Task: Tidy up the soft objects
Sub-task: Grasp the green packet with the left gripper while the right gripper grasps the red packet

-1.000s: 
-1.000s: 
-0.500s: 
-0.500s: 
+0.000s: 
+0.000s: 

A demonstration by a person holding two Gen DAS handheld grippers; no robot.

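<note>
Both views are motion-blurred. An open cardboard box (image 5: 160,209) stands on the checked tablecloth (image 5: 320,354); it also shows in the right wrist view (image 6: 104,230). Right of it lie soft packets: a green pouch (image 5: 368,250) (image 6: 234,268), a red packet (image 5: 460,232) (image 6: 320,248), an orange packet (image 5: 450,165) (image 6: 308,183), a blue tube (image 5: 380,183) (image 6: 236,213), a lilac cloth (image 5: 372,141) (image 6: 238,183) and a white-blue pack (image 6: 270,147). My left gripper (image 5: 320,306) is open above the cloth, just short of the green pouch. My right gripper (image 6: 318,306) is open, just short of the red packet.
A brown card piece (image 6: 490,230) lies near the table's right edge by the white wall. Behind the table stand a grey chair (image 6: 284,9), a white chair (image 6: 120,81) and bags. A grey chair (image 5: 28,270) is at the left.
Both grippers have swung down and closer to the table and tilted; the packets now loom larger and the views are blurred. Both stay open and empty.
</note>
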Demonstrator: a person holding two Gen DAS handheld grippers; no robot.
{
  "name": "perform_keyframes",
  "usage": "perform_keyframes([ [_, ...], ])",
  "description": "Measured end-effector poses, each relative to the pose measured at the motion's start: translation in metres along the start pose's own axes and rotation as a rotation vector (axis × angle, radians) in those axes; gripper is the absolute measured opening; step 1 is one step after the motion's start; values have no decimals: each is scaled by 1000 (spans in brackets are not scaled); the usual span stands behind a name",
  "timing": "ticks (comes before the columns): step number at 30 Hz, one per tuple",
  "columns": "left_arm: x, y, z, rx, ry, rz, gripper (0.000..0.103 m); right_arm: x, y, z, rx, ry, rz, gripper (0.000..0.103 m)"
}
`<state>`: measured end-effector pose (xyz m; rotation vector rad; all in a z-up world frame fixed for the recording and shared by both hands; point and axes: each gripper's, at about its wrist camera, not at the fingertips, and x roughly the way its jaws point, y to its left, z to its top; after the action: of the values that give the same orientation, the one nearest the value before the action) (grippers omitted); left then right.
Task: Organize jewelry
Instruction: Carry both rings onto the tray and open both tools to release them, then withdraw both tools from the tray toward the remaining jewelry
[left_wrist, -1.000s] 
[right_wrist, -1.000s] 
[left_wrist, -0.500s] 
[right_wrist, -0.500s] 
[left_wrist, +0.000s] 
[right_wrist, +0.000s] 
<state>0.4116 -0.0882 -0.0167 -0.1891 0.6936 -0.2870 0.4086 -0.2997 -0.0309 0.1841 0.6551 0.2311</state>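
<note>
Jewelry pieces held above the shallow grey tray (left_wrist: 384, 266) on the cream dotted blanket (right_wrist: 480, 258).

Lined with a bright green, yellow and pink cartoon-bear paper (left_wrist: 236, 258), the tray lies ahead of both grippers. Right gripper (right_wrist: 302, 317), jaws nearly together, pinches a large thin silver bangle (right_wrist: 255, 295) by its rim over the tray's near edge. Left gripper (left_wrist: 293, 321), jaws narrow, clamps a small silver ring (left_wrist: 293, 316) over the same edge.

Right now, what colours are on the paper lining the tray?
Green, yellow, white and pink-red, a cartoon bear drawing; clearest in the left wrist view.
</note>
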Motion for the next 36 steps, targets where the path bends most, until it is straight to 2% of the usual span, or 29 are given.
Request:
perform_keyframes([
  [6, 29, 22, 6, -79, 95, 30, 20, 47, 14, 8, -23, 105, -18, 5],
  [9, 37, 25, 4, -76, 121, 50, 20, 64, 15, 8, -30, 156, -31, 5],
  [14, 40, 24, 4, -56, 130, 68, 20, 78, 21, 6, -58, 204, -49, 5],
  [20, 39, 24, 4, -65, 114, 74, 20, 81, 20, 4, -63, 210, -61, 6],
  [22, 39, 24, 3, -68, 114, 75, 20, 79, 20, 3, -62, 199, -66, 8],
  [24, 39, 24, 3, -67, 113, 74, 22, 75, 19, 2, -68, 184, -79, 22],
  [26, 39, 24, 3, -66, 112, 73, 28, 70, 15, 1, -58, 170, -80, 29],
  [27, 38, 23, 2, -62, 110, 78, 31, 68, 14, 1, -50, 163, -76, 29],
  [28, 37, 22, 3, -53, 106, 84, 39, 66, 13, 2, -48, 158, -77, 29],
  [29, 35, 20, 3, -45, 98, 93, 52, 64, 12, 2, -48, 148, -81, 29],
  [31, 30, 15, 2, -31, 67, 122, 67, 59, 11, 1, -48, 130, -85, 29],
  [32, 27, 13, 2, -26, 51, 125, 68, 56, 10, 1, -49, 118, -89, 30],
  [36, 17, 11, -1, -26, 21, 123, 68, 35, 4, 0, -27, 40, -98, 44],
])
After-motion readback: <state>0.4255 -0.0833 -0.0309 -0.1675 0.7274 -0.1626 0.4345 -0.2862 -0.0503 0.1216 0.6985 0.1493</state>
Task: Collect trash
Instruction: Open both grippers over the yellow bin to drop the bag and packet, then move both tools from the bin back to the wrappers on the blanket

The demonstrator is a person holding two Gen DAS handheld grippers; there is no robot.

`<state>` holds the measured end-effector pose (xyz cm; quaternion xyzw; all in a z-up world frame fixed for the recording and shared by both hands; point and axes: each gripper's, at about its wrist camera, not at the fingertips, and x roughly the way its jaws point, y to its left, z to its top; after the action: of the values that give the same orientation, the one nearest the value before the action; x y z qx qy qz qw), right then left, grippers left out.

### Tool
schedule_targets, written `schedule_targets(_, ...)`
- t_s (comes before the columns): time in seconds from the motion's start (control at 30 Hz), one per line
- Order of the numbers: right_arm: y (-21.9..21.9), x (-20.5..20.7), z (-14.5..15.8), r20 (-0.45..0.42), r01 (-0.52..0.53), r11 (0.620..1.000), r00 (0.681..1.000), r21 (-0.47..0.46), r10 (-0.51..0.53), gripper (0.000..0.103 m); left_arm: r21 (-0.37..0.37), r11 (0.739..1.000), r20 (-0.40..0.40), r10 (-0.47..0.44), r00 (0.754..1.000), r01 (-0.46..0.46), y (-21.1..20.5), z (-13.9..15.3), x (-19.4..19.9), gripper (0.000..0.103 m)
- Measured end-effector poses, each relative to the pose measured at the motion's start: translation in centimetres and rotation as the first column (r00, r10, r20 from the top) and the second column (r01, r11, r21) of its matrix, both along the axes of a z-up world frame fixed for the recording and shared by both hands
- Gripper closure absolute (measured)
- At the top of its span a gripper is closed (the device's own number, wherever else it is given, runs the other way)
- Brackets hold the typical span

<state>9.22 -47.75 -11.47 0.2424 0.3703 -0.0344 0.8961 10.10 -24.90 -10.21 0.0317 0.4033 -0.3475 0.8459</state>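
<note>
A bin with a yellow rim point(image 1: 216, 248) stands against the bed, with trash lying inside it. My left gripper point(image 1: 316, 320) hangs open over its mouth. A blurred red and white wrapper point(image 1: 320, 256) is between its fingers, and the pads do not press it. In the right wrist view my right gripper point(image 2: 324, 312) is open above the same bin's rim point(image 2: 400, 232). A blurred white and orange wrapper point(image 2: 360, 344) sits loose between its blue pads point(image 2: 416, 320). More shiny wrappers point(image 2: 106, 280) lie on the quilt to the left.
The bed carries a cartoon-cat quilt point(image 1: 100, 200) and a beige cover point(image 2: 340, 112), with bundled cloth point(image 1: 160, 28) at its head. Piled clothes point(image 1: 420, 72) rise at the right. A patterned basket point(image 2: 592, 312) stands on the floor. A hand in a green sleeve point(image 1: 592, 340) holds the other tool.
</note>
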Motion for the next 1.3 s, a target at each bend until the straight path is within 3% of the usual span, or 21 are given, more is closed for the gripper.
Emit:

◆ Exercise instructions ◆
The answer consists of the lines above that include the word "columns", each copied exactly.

◆ Solved problem ◆
  "timing": "ticks (comes before the columns): step number at 30 Hz, one per tuple",
  "columns": "left_arm: x, y, z, rx, ry, rz, gripper (0.000..0.103 m); right_arm: x, y, z, rx, ry, rz, gripper (0.000..0.103 m)"
- t_s (comes before the columns): time in seconds from the motion's start (control at 30 Hz), one per line

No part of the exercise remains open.